**TASK DESCRIPTION:** Using the data that follows, return exactly the lines from the one that contains "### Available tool" through the one that contains "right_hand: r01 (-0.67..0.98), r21", ends included.

**EXERCISE INPUT:**
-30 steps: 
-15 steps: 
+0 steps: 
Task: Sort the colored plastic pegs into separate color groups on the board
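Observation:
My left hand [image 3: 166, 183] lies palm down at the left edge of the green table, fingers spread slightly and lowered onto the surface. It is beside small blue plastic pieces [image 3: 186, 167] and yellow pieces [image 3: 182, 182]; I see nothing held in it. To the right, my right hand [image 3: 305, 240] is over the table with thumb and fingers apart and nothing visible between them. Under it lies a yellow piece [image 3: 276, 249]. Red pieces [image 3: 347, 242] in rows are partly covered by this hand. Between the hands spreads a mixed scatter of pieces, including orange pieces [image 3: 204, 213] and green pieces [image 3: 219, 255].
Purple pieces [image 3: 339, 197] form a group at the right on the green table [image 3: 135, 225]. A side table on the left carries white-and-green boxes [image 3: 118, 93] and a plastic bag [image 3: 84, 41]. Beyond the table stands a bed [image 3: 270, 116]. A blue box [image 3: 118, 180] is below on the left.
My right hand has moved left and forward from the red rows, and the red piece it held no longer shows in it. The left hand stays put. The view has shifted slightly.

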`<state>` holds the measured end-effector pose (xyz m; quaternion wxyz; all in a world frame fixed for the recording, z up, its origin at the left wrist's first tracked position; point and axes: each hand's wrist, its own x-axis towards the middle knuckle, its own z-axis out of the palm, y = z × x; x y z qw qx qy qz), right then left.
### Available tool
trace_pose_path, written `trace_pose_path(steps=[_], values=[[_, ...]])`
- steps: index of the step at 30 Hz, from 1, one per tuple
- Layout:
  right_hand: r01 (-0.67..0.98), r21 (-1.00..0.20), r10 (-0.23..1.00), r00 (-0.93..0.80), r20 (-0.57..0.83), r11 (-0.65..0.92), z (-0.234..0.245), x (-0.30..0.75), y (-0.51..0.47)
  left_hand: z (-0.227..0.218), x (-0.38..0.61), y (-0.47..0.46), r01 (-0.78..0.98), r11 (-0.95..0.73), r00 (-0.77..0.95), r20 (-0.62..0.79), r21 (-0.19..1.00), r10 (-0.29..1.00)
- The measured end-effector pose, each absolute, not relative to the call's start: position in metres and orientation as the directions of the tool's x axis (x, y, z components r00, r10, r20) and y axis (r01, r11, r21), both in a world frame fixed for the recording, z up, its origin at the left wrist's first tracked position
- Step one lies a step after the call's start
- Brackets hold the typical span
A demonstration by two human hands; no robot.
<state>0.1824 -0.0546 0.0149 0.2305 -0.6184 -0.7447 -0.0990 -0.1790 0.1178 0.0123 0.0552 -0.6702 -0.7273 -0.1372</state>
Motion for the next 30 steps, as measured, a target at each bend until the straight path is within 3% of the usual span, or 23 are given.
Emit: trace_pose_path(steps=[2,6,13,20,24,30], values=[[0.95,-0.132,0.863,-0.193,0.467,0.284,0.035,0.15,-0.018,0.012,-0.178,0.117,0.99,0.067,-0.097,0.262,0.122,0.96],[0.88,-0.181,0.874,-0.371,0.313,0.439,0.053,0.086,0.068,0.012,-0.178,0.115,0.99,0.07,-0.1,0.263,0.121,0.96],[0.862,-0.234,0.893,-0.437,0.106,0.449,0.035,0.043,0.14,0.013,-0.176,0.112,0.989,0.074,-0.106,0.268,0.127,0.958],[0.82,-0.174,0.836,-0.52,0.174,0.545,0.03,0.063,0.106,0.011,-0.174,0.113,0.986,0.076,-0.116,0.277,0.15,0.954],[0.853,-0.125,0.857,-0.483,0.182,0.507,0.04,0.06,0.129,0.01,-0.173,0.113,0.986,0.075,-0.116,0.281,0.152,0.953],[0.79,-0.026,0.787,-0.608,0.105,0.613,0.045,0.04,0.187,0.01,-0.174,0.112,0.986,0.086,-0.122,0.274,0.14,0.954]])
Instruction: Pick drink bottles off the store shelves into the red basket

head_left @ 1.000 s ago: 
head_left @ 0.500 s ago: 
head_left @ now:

**EXPECTED ANSWER:**
### Available tool
trace_pose_path, written `trace_pose_path(steps=[_], values=[[_, ...]])`
- steps: index of the step at 30 Hz, from 1, one per tuple
- Layout:
  right_hand: r01 (-0.67..0.98), r21 (-1.00..0.20), r10 (-0.23..1.00), r00 (-0.93..0.80), r20 (-0.57..0.83), r11 (-0.65..0.92), z (-0.234..0.245), x (-0.30..0.75), y (-0.51..0.47)

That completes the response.